• **What you have to do**:
Whenever a line below holds the word "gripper", copy that line.

• **Given records**:
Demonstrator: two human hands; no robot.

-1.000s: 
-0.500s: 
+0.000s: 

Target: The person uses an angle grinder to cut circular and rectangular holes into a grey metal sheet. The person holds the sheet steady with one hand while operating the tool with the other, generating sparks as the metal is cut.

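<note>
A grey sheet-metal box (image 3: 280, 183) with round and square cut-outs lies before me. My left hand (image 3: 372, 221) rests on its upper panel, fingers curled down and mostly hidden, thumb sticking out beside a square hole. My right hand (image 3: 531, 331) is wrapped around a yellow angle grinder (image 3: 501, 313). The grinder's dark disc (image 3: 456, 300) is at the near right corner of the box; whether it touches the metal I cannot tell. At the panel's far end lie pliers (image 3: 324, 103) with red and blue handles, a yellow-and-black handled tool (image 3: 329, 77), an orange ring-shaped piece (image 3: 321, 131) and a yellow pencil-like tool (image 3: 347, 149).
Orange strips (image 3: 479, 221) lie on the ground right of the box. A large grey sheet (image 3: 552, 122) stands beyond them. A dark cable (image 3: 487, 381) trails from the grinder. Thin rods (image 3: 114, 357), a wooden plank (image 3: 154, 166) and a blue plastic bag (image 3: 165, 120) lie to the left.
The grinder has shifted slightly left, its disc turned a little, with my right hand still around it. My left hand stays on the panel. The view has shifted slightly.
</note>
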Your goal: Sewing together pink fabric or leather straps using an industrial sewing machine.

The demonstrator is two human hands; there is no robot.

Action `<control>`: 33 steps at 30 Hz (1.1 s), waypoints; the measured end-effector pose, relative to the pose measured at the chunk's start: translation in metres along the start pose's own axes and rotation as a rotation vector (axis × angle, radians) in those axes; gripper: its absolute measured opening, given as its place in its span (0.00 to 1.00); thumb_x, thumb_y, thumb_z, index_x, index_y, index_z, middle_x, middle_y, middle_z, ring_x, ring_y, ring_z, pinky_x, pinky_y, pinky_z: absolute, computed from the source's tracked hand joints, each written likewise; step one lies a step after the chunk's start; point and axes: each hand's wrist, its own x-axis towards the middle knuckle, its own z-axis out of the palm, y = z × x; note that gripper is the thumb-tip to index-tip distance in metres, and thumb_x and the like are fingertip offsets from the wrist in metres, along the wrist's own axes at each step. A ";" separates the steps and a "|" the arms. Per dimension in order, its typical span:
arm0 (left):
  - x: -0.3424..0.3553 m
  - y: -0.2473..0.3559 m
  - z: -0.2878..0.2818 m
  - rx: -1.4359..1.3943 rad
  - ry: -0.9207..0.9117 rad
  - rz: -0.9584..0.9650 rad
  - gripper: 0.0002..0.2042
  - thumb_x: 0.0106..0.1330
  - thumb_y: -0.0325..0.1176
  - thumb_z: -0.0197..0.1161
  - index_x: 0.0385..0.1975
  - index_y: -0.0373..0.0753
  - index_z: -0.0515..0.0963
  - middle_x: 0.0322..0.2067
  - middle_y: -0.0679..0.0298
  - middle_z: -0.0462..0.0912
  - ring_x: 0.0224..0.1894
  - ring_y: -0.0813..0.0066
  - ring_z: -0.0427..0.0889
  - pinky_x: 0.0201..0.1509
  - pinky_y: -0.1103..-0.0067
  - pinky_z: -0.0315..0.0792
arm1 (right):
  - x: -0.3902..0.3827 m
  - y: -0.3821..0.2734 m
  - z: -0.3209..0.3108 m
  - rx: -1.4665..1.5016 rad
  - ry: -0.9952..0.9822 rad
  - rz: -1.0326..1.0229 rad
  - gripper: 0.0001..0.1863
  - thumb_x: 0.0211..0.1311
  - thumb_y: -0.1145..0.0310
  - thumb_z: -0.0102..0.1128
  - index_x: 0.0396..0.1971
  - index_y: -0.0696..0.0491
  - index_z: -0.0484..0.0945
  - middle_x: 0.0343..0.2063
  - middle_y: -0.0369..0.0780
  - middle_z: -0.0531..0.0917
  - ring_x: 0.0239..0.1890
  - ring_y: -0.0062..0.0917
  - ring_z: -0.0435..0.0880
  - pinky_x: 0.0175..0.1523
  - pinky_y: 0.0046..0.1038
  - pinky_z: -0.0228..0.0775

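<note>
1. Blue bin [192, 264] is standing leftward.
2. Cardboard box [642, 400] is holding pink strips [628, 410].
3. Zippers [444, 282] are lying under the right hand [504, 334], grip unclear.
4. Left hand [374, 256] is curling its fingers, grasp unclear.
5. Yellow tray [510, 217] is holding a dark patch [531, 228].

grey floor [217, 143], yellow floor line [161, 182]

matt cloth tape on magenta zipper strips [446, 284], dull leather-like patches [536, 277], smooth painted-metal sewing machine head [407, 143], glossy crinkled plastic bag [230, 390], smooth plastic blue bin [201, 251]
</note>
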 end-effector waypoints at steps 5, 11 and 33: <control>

• **Answer area**:
Action `<control>`: 33 steps at 30 Hz (1.1 s), waypoints; the measured end-effector pose, relative to the pose measured at the chunk's start: translation in metres along the start pose's own axes and rotation as a rotation vector (axis × angle, radians) in those axes; gripper: its absolute measured opening, given as its place in its span (0.00 to 1.00); thumb_x, thumb_y, thumb_z, index_x, index_y, index_z, middle_x, middle_y, middle_z, ring_x, ring_y, ring_z, pinky_x, pinky_y, pinky_z: absolute, computed from the source's tracked hand joints, each written likewise; step one lies a step after the chunk's start; point and axes: each hand's wrist, its own x-axis towards the middle knuckle, its own z-axis out of the palm, y = z × x; note that gripper is the thumb-tip to index-tip distance in metres, and thumb_x and the like are fingertip offsets from the wrist in metres, along the wrist's own axes at each step. A ";" separates the steps and a "|" the arms. Per dimension in order, its typical span:
  - gripper: 0.0002..0.2042
  - gripper: 0.0001..0.1863

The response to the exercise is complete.